Large Instances Meeting Notes 2026-02-03
In attendance:
From eduNEXT: @Felipe Montoya , @Jhony Avella , @Moisés González
From OpenCraft: @Gábor Boros , @Braden MacDonald
Summary
Overall Context
The meeting focused on:
Operating Aspects at unprecedented traffic levels
Kubernetes infrastructure evolution (ingress controllers, tooling)
Ongoing Harmony / Drydock / Picasso deployments at OpenCraft
Operational tooling changes (dashboard, provisioning, automation)
Two key highlights:
eduNEXT’s experience running Aspects under record-breaking load and identifying what is actually required to make it work reliably.
OpenCraft’s launch of the new PR sandboxes system.
Aspects at Extremely High Traffic (Felipe’s Update)
During January, eduNEXT operated an Open edX instance with Aspects receiving ~7 million log inserts per day, pushing Aspects further than any previously recorded deployment.
This translated to hundreds of millions of rows in ClickHouse.
According to Axim / Data Working Group discussions, dashboard errors tend to appear around ~300 million records if not properly tuned.
A dedicated investigation call was held with Ty Hob, Sarah Burns, Dave Ormsbee, and eduNEXT Ops.
The system did work, but only after specific optimizations were put in place.
The Three Required Optimizations for High-Traffic Aspects (Key Takeaways)
Felipe emphasized that three specific changes were critical to successfully handling this volume of traffic:
1. High Disk I/O Performance (SSD-Class or Better)

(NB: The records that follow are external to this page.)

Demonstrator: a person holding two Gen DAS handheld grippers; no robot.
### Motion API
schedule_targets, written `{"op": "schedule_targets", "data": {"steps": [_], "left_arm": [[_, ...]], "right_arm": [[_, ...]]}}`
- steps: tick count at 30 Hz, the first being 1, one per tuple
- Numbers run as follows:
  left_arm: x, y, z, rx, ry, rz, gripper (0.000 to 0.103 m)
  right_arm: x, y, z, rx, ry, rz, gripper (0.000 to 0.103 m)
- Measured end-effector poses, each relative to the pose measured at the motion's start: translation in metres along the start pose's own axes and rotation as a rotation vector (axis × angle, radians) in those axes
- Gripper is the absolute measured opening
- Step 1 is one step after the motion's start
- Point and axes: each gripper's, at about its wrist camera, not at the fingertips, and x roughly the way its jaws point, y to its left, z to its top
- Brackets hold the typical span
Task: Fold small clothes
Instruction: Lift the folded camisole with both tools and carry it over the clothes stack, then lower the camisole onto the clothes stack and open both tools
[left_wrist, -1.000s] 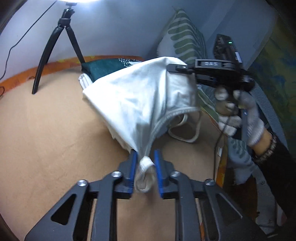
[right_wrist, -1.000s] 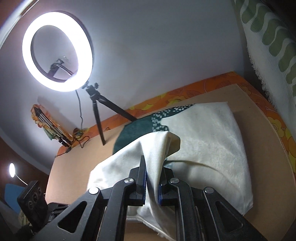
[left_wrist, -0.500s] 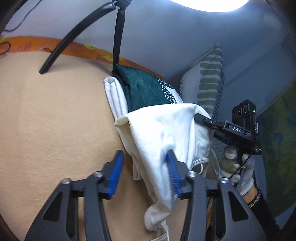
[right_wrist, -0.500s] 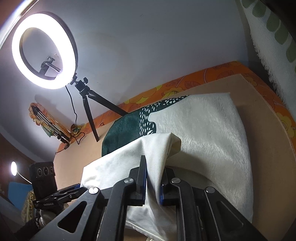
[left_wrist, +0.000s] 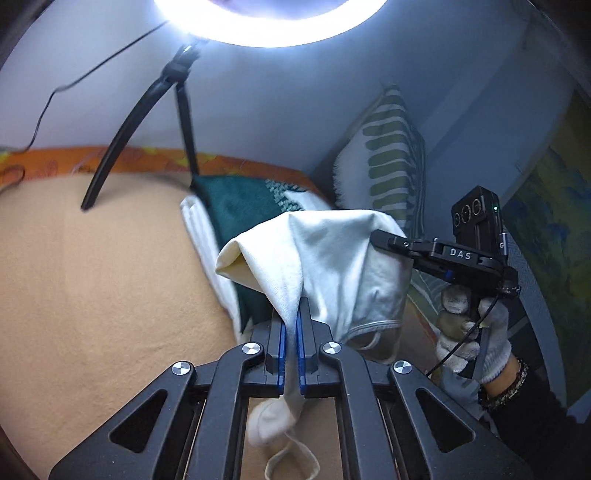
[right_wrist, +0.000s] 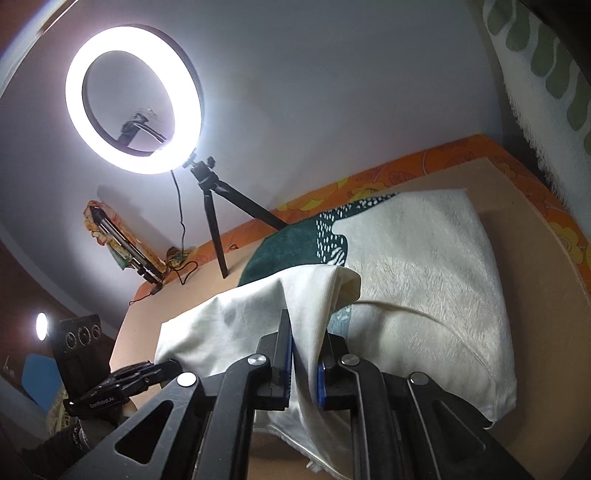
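Tan bedding (left_wrist: 92, 280) lies below; a white garment (left_wrist: 332, 266) is clamped by the left gripper (left_wrist: 290, 332) and right gripper (right_wrist: 304, 354). Uneven pulling could slip one pinched edge.

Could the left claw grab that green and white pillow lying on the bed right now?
Probably not as things stand. The left claw is shut on the white garment, which hangs between it and the pillow. It would have to let go first.
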Motion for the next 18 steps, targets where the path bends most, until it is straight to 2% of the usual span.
{"op": "schedule_targets", "data": {"steps": [7, 10, 13, 15, 17, 18], "left_arm": [[0.005, -0.025, 0.035, 0.085, -0.028, 0.003, 0.003], [0.014, -0.027, 0.047, 0.079, -0.028, 0.016, 0.003], [0.023, -0.026, 0.052, 0.067, -0.022, 0.037, 0.003], [0.031, -0.027, 0.052, 0.059, -0.021, 0.064, 0.003], [0.047, -0.024, 0.054, 0.069, -0.008, 0.156, 0.004], [0.05, -0.022, 0.055, 0.074, -0.005, 0.203, 0.005]], "right_arm": [[-0.029, -0.007, 0.028, -0.011, -0.068, -0.026, 0.008], [-0.025, -0.018, 0.044, -0.008, -0.071, -0.059, 0.008], [-0.01, -0.027, 0.058, -0.045, -0.051, -0.126, 0.008], [0.002, -0.033, 0.067, -0.058, -0.033, -0.163, 0.008], [0.016, -0.038, 0.075, -0.098, -0.006, -0.244, 0.01], [0.022, -0.039, 0.076, -0.111, -0.001, -0.32, 0.017]]}}
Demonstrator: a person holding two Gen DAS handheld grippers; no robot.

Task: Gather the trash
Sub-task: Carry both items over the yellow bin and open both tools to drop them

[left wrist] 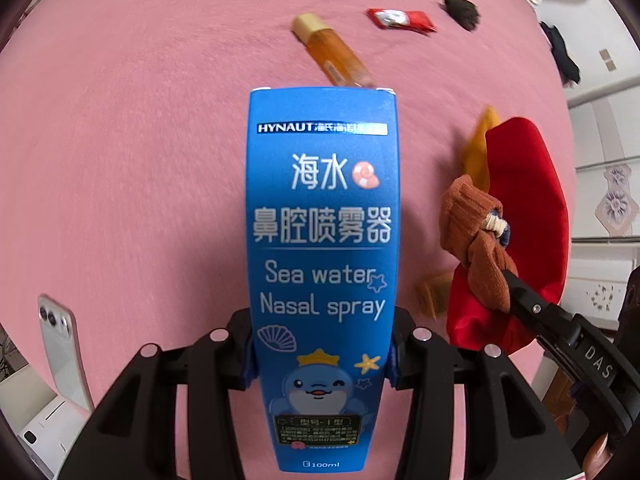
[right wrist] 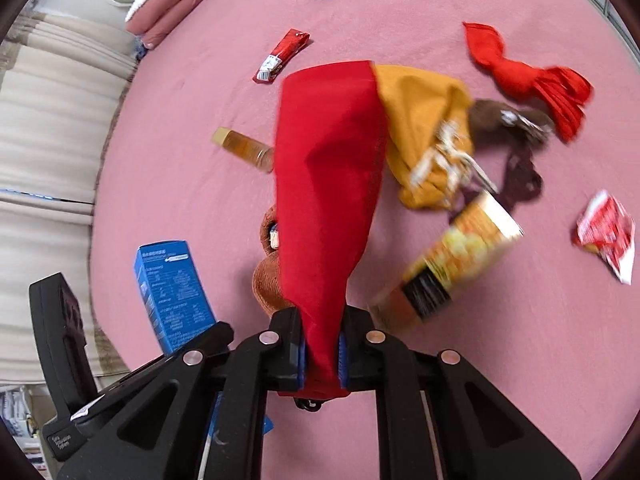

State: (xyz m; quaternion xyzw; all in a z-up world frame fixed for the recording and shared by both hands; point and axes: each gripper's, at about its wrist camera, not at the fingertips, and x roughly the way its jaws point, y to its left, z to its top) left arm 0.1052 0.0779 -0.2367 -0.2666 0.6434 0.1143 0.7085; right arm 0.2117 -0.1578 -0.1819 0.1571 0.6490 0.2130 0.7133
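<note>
Left tongs (left wrist: 322, 360) clamped on the lower sides of a tall blue cardboard nasal-spray box (left wrist: 320, 220), held upright above the pink bed cover (left wrist: 120, 160). Right tongs (right wrist: 322, 356) pinched shut on a narrow bunched end of a red velvety cloth (right wrist: 328, 180), perhaps a bag, which hangs forward from the tips with mustard-yellow fabric (right wrist: 424, 120) at its far end.

Risks, as judged from here:
- Could lose the box: only the bottom part gripped, so a tilt or bump may lever it out.
- Could see the red cloth slide free, since soft fabric gives little to bite on.
- Could drag or snag the brown knitted piece (left wrist: 476, 240) lying against the cloth just left of the right tongs.
- Could scatter things if the cloth swings into the yellow printed carton (right wrist: 452, 264) just right of the right tongs.

Other trash well beyond both tongs: an amber bottle with a cream cap (left wrist: 336, 56), a red foil wrapper (left wrist: 400, 21), a torn red-and-white packet (right wrist: 606, 232).

Hard to make out: carton blurred, contact with the bed unclear; far end of the bottle hidden behind the box; impossible to tell whether the cloth is a bag; no bin in view.
</note>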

ClickHouse performs inserts in a non-sequential (random I/O) pattern, not simple append-only writes.
Disk performance was explicitly tested using tools like
ddconfigured to simulate random writes.Slow disks were a hard blocker — HDD-level performance is insufficient.
Requirement: SSD-quality disks (or better) with strong random write performance.

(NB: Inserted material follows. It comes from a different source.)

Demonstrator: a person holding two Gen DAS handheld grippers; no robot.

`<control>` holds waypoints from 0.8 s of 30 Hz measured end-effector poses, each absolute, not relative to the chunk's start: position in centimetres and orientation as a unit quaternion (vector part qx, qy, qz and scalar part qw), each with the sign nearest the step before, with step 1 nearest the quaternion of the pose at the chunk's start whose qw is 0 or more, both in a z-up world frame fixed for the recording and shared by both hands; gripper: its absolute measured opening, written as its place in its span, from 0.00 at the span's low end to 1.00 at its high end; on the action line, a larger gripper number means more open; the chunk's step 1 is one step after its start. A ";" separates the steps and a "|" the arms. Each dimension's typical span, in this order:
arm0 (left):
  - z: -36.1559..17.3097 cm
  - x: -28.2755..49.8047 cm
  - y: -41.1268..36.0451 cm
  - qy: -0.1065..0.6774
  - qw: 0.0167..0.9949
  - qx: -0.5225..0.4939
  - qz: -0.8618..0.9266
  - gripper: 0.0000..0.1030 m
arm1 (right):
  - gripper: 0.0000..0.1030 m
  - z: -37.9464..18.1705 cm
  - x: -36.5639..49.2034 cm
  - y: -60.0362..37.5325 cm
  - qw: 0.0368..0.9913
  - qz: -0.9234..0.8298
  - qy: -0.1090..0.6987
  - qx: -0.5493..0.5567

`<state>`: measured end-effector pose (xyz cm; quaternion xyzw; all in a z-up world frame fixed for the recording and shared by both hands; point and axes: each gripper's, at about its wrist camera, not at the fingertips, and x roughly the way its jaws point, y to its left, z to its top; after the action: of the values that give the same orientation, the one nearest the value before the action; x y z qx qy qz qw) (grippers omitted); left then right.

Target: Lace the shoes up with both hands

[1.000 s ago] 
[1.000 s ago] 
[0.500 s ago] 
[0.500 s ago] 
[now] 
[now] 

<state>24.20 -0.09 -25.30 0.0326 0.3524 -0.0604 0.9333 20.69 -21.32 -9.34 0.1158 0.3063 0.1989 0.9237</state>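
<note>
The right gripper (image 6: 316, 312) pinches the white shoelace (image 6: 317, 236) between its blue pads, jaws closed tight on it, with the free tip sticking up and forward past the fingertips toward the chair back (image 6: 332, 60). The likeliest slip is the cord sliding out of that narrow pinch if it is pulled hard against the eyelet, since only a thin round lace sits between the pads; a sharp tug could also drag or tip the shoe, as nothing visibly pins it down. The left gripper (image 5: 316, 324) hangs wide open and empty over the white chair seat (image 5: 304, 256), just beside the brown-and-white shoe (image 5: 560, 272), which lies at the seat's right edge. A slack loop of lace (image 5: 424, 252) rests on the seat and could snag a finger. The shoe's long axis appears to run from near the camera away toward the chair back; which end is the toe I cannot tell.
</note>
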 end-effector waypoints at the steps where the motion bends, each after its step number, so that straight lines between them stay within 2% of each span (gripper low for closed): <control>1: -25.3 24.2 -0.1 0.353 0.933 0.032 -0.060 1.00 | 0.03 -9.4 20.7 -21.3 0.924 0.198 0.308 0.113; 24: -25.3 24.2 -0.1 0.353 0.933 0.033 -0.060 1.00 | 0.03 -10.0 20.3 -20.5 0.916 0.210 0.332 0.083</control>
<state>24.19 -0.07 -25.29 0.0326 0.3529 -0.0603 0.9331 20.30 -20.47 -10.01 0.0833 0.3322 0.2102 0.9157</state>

➡️ Without this, ClickHouse becomes the bottleneck long before CPU or memory.
2. ClickHouse “Fire-and-Forget” Insert Mode via Ralph
The Aspects pipeline uses Ralph to push data into ClickHouse.
By default, Ralph waits for ClickHouse to confirm inserts.

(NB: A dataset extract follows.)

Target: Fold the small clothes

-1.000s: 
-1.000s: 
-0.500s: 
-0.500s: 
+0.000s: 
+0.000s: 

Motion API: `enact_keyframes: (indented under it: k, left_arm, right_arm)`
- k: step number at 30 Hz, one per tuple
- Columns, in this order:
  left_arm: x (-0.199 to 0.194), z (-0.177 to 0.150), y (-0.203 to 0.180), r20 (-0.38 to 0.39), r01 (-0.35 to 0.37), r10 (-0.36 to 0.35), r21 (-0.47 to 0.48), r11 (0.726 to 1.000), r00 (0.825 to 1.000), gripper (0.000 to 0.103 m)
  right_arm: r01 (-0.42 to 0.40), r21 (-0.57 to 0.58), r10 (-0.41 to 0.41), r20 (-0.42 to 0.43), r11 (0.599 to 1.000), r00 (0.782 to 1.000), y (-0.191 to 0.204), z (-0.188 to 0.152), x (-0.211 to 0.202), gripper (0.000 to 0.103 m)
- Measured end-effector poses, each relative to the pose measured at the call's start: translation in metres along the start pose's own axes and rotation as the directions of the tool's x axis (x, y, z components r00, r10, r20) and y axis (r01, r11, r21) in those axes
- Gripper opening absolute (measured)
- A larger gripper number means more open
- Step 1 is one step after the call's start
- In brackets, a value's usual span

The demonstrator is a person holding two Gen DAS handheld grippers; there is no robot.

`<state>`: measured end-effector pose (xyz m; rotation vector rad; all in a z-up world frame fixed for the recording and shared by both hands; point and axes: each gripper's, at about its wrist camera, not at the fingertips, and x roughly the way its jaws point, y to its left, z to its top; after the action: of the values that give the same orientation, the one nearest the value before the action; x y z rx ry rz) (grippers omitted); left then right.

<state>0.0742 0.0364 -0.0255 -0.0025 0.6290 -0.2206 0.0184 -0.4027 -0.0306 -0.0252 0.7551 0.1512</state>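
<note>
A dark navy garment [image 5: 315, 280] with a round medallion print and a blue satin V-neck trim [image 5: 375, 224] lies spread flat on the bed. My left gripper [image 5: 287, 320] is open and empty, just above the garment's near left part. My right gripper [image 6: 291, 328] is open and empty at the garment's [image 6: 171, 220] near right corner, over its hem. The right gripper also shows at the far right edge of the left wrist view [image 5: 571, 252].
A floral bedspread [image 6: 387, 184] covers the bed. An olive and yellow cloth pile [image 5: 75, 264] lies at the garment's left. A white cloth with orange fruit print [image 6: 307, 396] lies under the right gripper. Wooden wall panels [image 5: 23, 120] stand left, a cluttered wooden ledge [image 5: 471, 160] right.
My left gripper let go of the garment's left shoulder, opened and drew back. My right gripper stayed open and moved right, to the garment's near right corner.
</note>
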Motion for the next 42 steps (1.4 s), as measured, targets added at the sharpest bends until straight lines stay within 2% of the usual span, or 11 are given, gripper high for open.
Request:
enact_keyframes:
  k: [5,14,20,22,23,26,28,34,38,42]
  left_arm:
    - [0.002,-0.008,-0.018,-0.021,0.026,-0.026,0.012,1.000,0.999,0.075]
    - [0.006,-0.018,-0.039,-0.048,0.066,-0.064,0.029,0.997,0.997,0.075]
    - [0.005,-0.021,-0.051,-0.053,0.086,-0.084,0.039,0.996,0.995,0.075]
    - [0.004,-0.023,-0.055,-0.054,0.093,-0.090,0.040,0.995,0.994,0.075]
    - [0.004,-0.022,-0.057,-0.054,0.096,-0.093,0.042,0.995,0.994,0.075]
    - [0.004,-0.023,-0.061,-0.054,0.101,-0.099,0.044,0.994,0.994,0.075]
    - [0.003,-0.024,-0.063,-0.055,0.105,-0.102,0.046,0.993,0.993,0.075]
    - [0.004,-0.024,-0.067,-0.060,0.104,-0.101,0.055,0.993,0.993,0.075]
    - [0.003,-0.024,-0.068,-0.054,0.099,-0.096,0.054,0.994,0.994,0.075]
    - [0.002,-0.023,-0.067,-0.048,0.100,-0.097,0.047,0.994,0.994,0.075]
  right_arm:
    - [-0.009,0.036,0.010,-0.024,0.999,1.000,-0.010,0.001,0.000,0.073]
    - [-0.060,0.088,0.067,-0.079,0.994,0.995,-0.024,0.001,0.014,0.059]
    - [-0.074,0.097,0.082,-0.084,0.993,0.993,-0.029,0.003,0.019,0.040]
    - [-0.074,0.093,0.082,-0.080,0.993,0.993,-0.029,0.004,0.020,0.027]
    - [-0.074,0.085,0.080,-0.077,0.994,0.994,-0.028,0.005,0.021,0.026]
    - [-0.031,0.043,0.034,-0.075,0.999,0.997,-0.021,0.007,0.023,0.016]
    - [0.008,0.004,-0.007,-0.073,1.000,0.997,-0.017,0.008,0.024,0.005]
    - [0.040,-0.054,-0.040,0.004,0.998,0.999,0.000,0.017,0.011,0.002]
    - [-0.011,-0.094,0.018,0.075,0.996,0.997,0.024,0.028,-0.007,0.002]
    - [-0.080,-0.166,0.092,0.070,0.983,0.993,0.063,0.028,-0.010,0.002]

At very high throughput, this caused Ralph to block, delaying or halting ingestion of subsequent batches.
Switching to fire-and-forget insert mode meant:
Ralph sends inserts to ClickHouse
Does not wait for insert confirmation
Keeps ingestion flowing even under heavy load
➡️ This was described as critical to prevent ingestion back-pressure and pipeline stalls.
3. Dedicated Celery Queue for Aspects
Aspects traffic was competing with:
LMS/CMS async tasks
Studio operations
Report generation
Under load, this contention caused cascading slowdowns.
Solution:
Separate Celery queue exclusively for Aspects
Isolates analytics ingestion from core platform operations
Prevents Aspects load from degrading LMS/CMS responsiveness
➡️ This separation made a “big difference” in system stability.
Outcome
With these three changes in place, Aspects successfully handled ~7× the previously assumed traffic limit.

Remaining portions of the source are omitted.